Problem: Your response should consist of the entire listing, transcribed exactly, with every image left out.
##### Given information #####
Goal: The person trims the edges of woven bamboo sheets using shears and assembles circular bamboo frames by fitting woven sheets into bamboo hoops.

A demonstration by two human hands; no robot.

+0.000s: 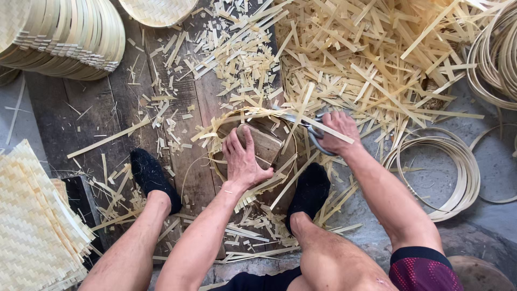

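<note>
Dark plank floor [81, 124], pale bamboo offcuts [355, 48], left hand [245, 159] pressing wooden block [264, 143]

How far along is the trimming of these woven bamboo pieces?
Done: a stack of trimmed round trays and heaps of offcuts. In hand: the left hand presses a wooden block while the right hand works scissors. Left: square woven mats.

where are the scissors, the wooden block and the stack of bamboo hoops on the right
scissors [314, 131], head view, on the metal handle loops at the right hand
wooden block [264, 144], head view, on its top face beside the left hand
stack of bamboo hoops [464, 171], head view, on the right rim
</note>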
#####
Result of the task:
Goal: The person trims the edges of woven bamboo sheets using shears and assembles circular bamboo frames by fitting woven sheets into bamboo hoops.

A demonstration by two human hands; no robot.

+0.000s: 

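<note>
Dark plank floor [81, 124], pale bamboo offcuts [355, 48], left hand [245, 159] pressing wooden block [264, 143]

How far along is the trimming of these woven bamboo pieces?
Done: a stack of trimmed round trays and heaps of offcuts. In hand: the left hand presses a wooden block while the right hand works scissors. Left: square woven mats.

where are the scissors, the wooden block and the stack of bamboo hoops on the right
scissors [314, 131], head view, on the metal handle loops at the right hand
wooden block [264, 144], head view, on its top face beside the left hand
stack of bamboo hoops [464, 171], head view, on the right rim
</note>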

This brings the exercise to completion.